**AIM OF THE TASK:** Output only the lines below from the one containing "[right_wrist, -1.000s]" to the one containing "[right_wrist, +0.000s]", exactly as written, both ends kept.

**DATA SECTION:**
────────────────────────────────────────

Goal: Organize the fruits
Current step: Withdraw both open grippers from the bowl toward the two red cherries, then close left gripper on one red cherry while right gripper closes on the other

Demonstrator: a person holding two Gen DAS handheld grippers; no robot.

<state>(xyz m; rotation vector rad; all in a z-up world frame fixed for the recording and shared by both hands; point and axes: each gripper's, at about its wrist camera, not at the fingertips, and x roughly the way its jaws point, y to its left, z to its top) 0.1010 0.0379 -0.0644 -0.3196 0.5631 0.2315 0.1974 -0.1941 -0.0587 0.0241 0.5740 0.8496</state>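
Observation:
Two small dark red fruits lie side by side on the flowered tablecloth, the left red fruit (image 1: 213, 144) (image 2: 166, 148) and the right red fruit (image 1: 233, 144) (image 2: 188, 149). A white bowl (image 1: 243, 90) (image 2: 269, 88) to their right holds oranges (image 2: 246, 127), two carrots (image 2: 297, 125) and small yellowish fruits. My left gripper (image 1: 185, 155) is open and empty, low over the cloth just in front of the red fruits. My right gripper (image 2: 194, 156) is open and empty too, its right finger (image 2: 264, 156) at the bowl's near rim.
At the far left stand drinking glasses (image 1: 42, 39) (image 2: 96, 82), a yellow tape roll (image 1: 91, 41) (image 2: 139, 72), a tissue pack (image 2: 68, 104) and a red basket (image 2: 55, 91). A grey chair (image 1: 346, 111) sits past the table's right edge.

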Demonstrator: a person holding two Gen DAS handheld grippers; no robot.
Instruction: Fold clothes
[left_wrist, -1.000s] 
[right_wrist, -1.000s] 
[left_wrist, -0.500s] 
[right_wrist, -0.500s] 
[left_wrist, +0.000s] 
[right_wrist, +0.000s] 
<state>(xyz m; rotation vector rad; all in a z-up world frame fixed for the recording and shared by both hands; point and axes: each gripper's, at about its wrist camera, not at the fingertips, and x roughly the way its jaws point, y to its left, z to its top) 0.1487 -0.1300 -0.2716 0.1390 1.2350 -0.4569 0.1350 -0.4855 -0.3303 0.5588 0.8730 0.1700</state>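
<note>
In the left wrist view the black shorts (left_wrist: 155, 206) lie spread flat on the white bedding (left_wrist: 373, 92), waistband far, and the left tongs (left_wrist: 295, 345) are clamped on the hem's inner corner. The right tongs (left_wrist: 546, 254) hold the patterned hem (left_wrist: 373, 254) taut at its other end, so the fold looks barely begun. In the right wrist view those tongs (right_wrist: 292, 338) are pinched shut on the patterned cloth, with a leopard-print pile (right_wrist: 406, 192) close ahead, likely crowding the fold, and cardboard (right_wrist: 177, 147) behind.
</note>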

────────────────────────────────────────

**YOUR RESPONSE:**
[right_wrist, -1.000s] 
[left_wrist, -0.500s] 
[right_wrist, -0.500s] 
[left_wrist, +0.000s] 
[right_wrist, +0.000s] 

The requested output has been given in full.